The instructions for the drafters read: “Assume that you’re drafting every player at the prime of his career.” Now, consider how many primes you think are definitively better than Luka’s. Over the last six years, he’s averaged 30.0 points, 8.8 rebounds and 8.7 assists, and the volume of threes he gets up would pull defenses away from Shaq inside.

With Luka at the controls, this duo would be truly unstoppable. With those two occupying the 1 and the 5, the next picks were about finding complementary wings.

That’s not a great description of Dwyane Wade, who was unquestionably an alpha early in his career, but he did prove willing and able to scale down alongside LeBron James. He and Luka could combine for a dynamic inside-out backcourt.

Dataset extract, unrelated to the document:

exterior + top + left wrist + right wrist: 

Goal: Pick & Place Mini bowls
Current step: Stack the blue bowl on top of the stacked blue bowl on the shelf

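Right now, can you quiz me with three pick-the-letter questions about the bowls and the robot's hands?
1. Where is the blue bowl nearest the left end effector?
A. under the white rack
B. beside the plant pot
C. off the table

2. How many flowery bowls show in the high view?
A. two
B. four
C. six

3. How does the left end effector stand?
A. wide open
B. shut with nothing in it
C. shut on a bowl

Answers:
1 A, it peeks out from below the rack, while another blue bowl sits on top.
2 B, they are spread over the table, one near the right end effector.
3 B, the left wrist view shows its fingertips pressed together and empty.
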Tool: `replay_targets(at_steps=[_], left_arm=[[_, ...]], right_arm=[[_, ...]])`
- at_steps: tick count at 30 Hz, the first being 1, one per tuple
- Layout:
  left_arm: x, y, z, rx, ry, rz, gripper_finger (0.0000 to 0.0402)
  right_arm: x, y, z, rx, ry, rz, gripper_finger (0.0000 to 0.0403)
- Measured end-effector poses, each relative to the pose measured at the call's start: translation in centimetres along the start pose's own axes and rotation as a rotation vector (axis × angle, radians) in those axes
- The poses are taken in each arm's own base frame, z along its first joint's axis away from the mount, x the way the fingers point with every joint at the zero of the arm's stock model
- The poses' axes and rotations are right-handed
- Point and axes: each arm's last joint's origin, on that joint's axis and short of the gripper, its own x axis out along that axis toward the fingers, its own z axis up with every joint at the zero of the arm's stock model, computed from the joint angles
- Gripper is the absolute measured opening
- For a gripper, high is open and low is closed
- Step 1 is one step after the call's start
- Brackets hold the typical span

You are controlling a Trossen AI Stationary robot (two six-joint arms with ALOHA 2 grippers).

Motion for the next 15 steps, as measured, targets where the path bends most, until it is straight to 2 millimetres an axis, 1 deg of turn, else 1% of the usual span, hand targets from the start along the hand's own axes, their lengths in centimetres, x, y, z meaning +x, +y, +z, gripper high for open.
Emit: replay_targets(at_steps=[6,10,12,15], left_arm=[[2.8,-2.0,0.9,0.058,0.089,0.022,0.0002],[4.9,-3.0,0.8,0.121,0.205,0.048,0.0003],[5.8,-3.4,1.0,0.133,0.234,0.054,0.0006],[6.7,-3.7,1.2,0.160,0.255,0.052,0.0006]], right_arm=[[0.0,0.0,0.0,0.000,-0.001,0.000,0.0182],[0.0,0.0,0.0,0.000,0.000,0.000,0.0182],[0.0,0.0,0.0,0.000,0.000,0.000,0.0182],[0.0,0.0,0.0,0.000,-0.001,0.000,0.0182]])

Next up, Tracy McGrady felt like a pretty easy call even though he landed at No. 59 in the B/R 100. His 2002-03 campaign, in which he averaged 32.1 points (in the NBA’s dead-ball, post-MJ era), 5.5 assists and 2.3 threes, gives him the third-highest single-season offensive box plus/minus of all time. His size, range and athleticism make him a dynamic, multipositional defender as well.

That left a glaring hole at the 4. Although Karl Malone was still available at No. 51, Team Shaq was already loaded with scoring from the first four picks. That made versatility and defense the priorities.

Draymond Green provides loads of both. He can take on the opposition’s toughest defensive assignment, create on the break or on the short roll, and he opens up the opportunity to play “death lineup”-esque small-ball units. Those could be a nightmare to cover with sixth man George Gervin on the floor.

Getting the No. 42 player in the B/R 100 at No. 60 felt like a coup. After coming over from the ABA, Gervin averaged 28.0 points over his first eight NBA seasons. He won four scoring titles in that stretch, topping out at 33.1 points in 1979-80.

Having prime Ice Man as a reserve may give this team the ultimate example of the heat-check scorer off the bench.